Infine, un terzo trucco è l’uso intensivo dell’analisi ad interim che ad una non appropriata analisi statistica dei risultati basata sulla regressione della mediana tendono a produrre una sovrastima della efficacia del trattamento . L’hazard ratio (il rapporto tra l’incidenza dell’endpoint esaminato nei due bracci in diversi momenti dello studio) può essere ingannevole perché non è costante per tutta la durata dello studio: l’effetto positivo del farmaco sperimentale rispetto al controllo può crescere fino a un massimo per poi decrescere fino ad annullarsi. Statisticamente analisi intermedie tenderanno quindi a sovrastimare l’hazard ratio dell’efficacia del trattamento. Tornando ai tre studi clinici sugli inibitori dell’aromatasi nel carcinoma della mammella precoce è singolare che l’analisi intermedia sia stata fatta dopo due anni e mezzo del follow up per un trattamento di cinque anni, che lo studio sia stato interrotto per fare precocemente il cross over dei pazienti del gruppo di controllo. Questo ha comportato che alla valutazione della positività dei risultati sono stati mascherati i dati sulla tossicità e sulla mortalità per il semplice fatto che i pazienti del gruppo di controllo hanno seguito il medesimo trattamento seppure in ritardo del gruppo del farmaco sperimentale.
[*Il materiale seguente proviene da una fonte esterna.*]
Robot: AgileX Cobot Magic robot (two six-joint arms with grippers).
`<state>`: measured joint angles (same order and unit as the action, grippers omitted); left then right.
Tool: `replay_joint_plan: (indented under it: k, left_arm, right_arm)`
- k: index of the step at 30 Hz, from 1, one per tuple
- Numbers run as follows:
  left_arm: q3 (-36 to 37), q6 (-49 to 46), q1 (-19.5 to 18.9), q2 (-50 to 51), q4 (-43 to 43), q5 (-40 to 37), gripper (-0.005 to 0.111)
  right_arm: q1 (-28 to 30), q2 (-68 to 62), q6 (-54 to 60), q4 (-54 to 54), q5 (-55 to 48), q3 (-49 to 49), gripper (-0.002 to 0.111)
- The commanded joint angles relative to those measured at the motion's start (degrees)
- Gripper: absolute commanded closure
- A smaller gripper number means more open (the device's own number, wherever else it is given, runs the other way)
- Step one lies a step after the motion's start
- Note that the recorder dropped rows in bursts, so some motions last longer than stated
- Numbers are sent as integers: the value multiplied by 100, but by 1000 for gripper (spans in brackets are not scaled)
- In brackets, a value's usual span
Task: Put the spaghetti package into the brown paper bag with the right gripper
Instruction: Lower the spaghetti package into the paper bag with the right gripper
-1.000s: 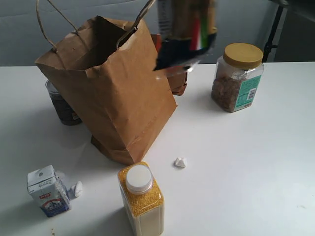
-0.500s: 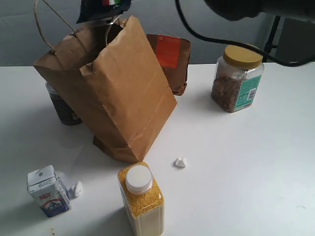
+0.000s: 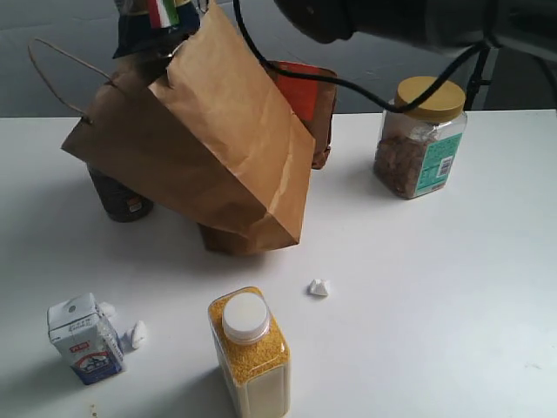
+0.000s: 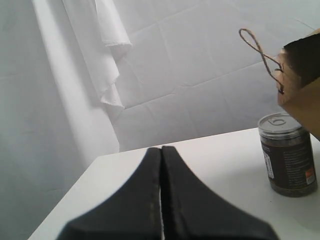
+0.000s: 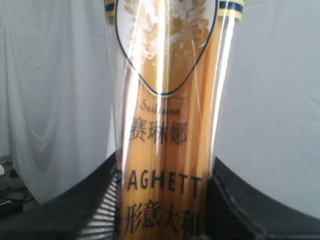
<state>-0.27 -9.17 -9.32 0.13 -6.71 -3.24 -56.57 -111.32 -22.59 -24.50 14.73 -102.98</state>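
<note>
Spaghetti package (image 3: 155, 24) – where's it at?

Re: top left of ext. view, navy end w/ flag stripe hanging right at the open top of the paper bag (image 3: 222, 148). Can't tell if the tip is past the rim.

Right gripper (image 5: 162, 202) got it?

Re: yes, clamped on it. Wrist cam: black fingers (image 5: 85, 200) either side of the clear pack, pale strands and gold emblem filling the shot.

Bag upright?

Re: no, tipped hard, top leaning left, one loop handle (image 3: 52, 74) sticking out that side. Tin (image 3: 117, 196) partly hidden behind its low edge. Dk brown pouch (image 3: 305, 100) w/ orange label behind the bag, other side.

Left gripper (image 4: 161, 195)?

Re: fingers pressed together, nothing between, over the white table (image 4: 220, 165), well apart from the bag.

Other stuff?

Re: yellow-lid jar (image 3: 420, 139) far right; grain bottle (image 3: 250, 353) and small carton (image 3: 83, 340) up front.
</note>
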Motion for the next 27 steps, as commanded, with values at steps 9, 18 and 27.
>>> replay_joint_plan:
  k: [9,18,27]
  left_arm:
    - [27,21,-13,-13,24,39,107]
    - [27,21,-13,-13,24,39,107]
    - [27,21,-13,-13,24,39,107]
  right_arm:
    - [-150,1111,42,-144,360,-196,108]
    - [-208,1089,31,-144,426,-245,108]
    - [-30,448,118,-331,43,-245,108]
In sommario possiamo dire che i trial oncologici di ultima generazione sono privi di macroscopici difetti dal punto di vista statistico e metodologico e sono disegnati per massimizzare la probabilità di trovare una differenza significativa e di produrre sovrastime di efficacia del trattamento aumentando le dimensioni dello studio, focalizzandosi sugli endpoint surrogati e/o le analisi ad interim, focalizzandosi sugli effetti precoci in cui è prevedibile che l’effetto sarà massimo. Tutto questo, sottolinea Bruzzi, produce delle sovrastime del beneficio che vengono adeguatamente pubblicizzate ma che forniscono una visione distorta della vera efficacia clinica del trattamento sperimentale. Il problema è che queste anomalie non sono considerate dalle autorità regolatorie e impattano sul processo autorizzativo favorendo la registrazione di nuove terapie dai benefici limitati e dagli alti costi.
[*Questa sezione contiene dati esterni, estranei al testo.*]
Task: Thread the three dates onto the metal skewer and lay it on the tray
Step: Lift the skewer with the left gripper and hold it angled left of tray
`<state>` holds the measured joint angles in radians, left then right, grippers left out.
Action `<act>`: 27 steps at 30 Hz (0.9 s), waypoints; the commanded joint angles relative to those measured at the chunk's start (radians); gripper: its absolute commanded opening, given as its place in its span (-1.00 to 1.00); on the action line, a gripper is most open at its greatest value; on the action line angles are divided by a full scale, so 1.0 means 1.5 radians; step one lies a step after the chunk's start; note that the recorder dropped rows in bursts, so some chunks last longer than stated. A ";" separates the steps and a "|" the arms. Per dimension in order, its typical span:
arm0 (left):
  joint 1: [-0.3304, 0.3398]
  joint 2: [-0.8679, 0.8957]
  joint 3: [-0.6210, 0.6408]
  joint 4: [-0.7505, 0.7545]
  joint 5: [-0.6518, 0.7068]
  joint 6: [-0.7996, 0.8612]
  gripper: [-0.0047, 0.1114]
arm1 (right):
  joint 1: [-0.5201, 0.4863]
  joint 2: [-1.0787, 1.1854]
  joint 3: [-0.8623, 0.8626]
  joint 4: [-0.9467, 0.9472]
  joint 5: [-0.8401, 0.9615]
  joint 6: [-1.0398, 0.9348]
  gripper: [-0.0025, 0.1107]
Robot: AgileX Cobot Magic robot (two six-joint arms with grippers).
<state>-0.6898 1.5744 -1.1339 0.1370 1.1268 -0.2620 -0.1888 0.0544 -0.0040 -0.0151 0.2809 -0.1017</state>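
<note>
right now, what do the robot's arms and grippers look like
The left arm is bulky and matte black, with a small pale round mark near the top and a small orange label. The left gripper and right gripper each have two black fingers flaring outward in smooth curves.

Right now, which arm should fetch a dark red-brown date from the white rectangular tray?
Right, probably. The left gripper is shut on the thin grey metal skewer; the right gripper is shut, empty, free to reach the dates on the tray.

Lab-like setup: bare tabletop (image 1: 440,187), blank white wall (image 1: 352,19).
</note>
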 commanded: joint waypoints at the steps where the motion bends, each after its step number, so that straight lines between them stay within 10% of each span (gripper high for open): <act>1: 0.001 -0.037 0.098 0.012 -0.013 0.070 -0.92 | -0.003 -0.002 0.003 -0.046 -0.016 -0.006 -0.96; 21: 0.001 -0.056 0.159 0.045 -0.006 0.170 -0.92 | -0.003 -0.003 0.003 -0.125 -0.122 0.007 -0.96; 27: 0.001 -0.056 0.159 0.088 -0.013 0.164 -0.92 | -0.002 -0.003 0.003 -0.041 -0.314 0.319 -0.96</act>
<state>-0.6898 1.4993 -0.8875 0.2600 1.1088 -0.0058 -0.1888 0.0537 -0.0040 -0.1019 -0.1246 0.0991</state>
Le soluzioni? Bruzzi concorda con Fiona Godlee che la soluzione migliore sia puntare a trial indipendenti e a una più forte capacità di negoziare tra le agenzie regolatorie, la comunità scientifica e le aziende farmaceutiche. Inoltre andrebbero corretti , statistica già in sede di programmazione dello studio, i criteri di analisi alzando il “livello dell’asticella” di efficacia richiesta per l’approvazione di un farmaco oltre la quale si concretizzi un vantaggio concreto, tangibile per il paziente.

Resoconto a cura di Laura Tonon.

 

Riferimenti bibliografici

Baum M, Budzar AU, Cuzick J, et al. Anastrozole alone or in combination with tamoxifen versus tamoxifen alone for adjuvant treatment of postmenopausal women with early breast cancer: first results of the ATAC randomised trial. Lancet 2002; 359: 2131-9.
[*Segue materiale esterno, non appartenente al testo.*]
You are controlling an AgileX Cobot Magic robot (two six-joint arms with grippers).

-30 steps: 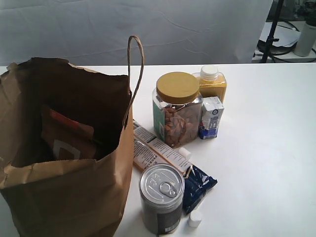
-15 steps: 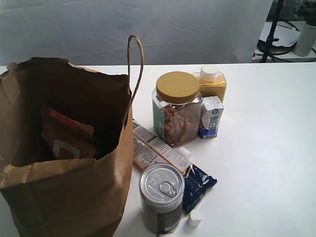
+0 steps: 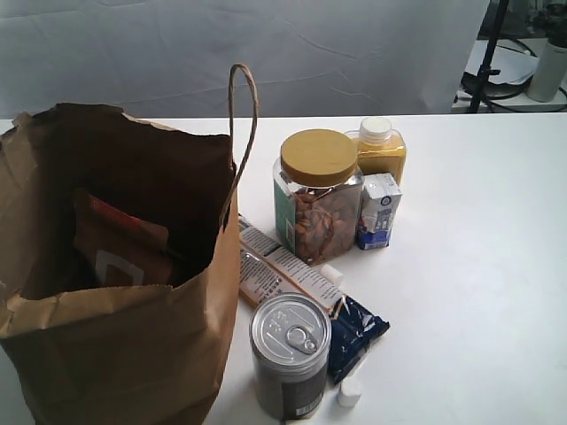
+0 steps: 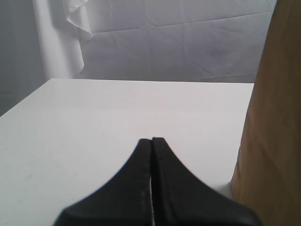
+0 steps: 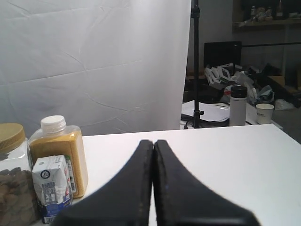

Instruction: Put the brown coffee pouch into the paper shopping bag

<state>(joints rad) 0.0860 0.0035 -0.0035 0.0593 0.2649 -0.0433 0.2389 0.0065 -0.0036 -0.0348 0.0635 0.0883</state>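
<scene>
White tabletop [image 3: 478,266]: red-striped brown pouch [image 3: 120,248] inside bag [image 3: 115,354]

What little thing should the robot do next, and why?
Probably nothing more than resting both arms where they are. The kraft-brown coffee pouch, with its white square and red-orange stripe, already sits inside the large brown paper shopping bag. The left end effector and right end effector are both shut and hold nothing, so the job looks done.

A lab-like studio: white cloth backdrop [image 5: 94,61], black stand [image 5: 194,56], cluttered benches [image 5: 225,75] behind.
</scene>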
Goss PE, Ingle JN, Martino S, et al. A Randomized Trial of Letrozole in Postmenopausal Women after Five Years of Tamoxifen Therapy for Early-Stage Breast Cancer. N Engl J Med 2003; 349: 1793-802.

Coombes RC, Hall E, Gibson LJ, et al. A Randomized Trial of Exemestane after two to three years of Tamoxifen therapy in postmenopausal women with primary Breast Cancer. N Engl J Med 2004; 11; 350: 1081-92.